DESCRIPTION OF THE TASK: Only reproduce the lines from the line containing "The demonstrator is" onward, exactly, through the final line of the data below.

LISTED ENTRIES:

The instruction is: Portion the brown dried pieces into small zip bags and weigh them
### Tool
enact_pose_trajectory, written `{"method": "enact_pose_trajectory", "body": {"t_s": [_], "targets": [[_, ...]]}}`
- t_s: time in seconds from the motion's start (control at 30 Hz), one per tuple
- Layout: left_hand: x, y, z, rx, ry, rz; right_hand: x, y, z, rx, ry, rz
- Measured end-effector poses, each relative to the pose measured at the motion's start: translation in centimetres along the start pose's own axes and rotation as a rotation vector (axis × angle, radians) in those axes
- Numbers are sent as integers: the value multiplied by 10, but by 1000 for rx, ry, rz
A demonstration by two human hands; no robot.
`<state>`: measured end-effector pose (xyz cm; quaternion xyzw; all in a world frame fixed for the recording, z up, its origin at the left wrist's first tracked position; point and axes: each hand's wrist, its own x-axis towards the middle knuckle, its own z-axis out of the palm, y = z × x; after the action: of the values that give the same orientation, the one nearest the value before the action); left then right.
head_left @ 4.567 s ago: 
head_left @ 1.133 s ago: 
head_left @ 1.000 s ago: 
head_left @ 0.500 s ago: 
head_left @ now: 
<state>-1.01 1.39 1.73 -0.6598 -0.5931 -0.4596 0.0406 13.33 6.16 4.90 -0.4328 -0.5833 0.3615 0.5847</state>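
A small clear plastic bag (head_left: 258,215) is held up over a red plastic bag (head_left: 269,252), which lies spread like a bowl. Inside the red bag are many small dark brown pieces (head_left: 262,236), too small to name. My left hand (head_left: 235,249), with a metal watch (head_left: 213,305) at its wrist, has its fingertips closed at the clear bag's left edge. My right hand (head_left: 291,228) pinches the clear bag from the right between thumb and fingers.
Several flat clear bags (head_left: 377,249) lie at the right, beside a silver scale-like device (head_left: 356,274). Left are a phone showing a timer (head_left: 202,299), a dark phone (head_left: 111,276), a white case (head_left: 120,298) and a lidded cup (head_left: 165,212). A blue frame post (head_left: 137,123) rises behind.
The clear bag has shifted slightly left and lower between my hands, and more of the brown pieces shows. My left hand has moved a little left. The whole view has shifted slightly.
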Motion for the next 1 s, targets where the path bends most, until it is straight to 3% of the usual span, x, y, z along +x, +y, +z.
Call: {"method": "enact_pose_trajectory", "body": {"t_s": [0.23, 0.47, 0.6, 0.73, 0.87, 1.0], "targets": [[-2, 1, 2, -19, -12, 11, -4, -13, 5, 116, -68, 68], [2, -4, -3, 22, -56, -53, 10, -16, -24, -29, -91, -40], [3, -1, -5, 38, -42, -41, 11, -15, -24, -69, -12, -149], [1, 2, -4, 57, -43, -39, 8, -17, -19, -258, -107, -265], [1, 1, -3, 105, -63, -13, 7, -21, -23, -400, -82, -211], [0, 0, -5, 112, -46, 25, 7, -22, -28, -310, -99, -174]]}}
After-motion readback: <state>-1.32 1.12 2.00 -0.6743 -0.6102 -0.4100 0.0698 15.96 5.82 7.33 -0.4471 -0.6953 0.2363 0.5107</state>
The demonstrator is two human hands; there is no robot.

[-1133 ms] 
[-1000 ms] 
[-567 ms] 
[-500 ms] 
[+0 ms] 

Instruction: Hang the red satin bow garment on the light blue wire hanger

EXERCISE RESULT:
The demonstrator is two human hands; there is no robot.

[-1133 ms] 
[-1000 ms] 
[-567 ms] 
[-500 ms] 
[+0 ms] 

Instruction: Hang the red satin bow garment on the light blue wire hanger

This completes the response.